Work request:
Would you please copy the part of the material below that opens with the line containing "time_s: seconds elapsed" and closes with the line containing "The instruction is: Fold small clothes"? Copy it exactly, and only it.

Recorded data:
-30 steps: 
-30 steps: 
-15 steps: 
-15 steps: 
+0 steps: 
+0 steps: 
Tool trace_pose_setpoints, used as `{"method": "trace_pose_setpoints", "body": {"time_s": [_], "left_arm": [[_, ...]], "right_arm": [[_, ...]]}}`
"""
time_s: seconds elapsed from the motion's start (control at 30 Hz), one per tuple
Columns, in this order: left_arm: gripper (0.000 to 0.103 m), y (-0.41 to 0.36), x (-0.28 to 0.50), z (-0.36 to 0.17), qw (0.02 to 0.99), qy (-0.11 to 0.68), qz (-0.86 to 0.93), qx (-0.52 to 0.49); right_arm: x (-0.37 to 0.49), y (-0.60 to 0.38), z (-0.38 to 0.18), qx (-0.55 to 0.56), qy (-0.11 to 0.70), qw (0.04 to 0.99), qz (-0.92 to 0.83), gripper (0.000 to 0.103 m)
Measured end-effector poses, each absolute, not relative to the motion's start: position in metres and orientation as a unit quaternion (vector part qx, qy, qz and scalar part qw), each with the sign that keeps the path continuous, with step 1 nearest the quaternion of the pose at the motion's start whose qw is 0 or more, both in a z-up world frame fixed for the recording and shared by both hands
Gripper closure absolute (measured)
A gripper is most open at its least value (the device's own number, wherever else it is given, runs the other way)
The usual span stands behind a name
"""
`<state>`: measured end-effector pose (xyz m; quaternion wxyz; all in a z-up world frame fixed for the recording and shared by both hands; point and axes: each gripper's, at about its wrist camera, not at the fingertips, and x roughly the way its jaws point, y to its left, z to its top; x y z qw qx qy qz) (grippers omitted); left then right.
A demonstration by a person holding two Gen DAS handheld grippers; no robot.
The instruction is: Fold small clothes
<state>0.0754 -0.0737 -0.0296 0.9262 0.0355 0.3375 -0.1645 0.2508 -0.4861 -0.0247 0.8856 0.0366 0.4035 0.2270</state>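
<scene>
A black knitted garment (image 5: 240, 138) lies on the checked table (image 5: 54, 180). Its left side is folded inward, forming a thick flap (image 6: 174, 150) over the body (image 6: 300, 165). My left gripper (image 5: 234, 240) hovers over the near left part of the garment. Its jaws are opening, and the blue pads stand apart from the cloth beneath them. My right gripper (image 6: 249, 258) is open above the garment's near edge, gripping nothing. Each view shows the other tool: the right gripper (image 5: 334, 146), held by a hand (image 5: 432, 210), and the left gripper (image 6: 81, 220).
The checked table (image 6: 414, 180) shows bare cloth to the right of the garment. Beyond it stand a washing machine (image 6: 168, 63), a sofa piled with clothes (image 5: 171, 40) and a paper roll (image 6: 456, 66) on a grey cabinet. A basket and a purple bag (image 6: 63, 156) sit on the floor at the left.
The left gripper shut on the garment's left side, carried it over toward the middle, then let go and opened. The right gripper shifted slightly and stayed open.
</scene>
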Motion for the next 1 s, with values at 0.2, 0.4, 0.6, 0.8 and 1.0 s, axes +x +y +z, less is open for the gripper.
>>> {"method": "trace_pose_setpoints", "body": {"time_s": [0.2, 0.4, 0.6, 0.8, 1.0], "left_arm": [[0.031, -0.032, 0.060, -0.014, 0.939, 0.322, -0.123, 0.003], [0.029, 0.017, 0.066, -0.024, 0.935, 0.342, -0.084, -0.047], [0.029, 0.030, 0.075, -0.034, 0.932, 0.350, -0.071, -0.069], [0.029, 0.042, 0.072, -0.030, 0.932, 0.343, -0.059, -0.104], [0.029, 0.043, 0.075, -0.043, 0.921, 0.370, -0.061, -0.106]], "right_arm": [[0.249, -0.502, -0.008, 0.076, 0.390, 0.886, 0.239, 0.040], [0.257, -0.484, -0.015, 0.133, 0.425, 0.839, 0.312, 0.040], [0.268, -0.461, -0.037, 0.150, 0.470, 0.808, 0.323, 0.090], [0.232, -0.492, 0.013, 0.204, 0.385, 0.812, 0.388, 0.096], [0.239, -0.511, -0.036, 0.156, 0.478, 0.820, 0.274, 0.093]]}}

Task output:
time_s: seconds elapsed from the motion's start (control at 30 Hz), one per tuple
Columns, in this order: left_arm: gripper (0.000 to 0.103 m), y (-0.41 to 0.36), x (-0.28 to 0.50), z (-0.36 to 0.17), qw (0.02 to 0.99), qy (-0.11 to 0.68), qz (-0.86 to 0.93), qx (-0.52 to 0.49); right_arm: x (-0.37 to 0.49), y (-0.60 to 0.38), z (-0.38 to 0.18), qx (-0.55 to 0.56), qy (-0.11 to 0.70), qw (0.04 to 0.99), qz (-0.92 to 0.83), gripper (0.000 to 0.103 m)
Measured end-effector poses, each absolute, not relative to the motion's start: position in metres and orientation as a unit quaternion (vector part qx, qy, qz and scalar part qw), each with the sign that keeps the path continuous, with step 1 nearest the quaternion of the pose at the motion's start whose qw is 0 or more, both in a z-up world frame fixed for the recording and shared by both hands
Gripper closure absolute (measured)
A gripper is most open at its least value (the device's own number, wherever else it is given, runs the other way)
The usual span stands behind a name
"""
`<state>`: measured end-effector pose (xyz m; quaternion wxyz; all in a z-up world frame fixed for the recording and shared by both hands; point and axes: each gripper's, at about its wrist camera, not at the fingertips, and x roughly the way its jaws point, y to its left, z to its top; x y z qw qx qy qz) (grippers omitted); left then right.
A demonstration by a person holding two Gen DAS handheld grippers; no robot.
The instruction is: Fold small clothes

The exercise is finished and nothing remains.